Rosie's Girls [SIV36] | Stuck in Vermont | Seven Days | Vermont's Independent Voice

Published July 18, 2007 at 4:00 a.m.

7/11/07 Rosie's Girls: Do you know how to transform a copper pipe into a bracelet? How to cut shapes out of sheets of metal and attach them to one another in a sculpture? How to hammer evenly and keep your hair from catching on fire while welding? Me neither but some 9-12 yr old girls showed me the basics.

Rosie's Girls Summer Program is a three-week day camp for girls entering 6th -- 8th grade that is organized by Vermont Works for Women. The camp is named after the WWII fictional feminist icon Rosie the Riveter who commandeered the phrase, "We can do it!"
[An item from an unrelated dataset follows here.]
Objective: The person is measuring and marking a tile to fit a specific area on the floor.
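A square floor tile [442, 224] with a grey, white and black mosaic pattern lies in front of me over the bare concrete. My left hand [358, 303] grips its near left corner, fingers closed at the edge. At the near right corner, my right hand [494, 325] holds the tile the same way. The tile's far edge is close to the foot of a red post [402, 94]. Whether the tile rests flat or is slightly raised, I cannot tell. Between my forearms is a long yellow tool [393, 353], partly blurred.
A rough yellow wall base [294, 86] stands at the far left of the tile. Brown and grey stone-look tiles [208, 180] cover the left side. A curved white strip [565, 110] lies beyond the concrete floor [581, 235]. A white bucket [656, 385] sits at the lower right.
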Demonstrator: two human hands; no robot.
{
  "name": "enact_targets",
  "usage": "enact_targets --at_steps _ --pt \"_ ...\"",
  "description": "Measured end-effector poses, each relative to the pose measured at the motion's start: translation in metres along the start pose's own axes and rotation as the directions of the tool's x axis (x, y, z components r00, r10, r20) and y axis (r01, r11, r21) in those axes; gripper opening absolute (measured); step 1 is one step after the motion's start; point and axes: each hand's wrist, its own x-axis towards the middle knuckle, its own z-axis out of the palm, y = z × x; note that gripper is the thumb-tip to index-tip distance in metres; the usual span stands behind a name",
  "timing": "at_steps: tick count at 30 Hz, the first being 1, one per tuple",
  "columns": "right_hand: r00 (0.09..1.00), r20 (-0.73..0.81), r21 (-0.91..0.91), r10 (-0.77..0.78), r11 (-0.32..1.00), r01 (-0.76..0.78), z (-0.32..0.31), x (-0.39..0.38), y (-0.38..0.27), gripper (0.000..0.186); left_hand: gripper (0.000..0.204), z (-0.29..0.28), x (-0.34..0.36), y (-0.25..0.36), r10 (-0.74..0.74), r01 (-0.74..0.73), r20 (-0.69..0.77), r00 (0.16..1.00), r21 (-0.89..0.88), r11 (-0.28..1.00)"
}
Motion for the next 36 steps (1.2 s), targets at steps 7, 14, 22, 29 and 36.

During the three weeks of intense activities which include carpentry, bike repair and welding, many of the girls discover that they can, indeed, do it. Whatever "it" may be.

For three days, campers attended metal workshops at Kat Clear and Kate Pond's St Griswold studio in Williston. Kat and her assistants showed the girls how to use the Mig welder (a glorified sewing machine with sparks), the oxyacetylene torch and the plasma cutter.

These are all formidable looking tools that blast impressive sparks and intense heat. It took some getting used to but after three days, the tools felt familiar to the girls and they were able to make their own abstract sculptures as well as a Rosie the Riveter bracelet (I am wearing mine right now!).

Even if you don't know Kat, you have probably seen her work all over town. Whether it is the classy sign hanging above the Green Door, the fanciful bike rack outside Radio Bean or the monkeys hanging around outside the Monkey Bar. Kat shared her love of welding with the girls and showed them that anything is possible if you work hard enough.

There is an elemental time period in many girl's lives when they cross over from girlhood to adulthood. It is a time when many women lose their voice and their self-assurance and spend years trying to get back to their confident, carefree, adolescent selves. It is exciting to imagine these Rosie's Girls going forth into the world, breaking down stereotypes, being comfortable with who they are and braving their own road. I can't wait to see what comes next.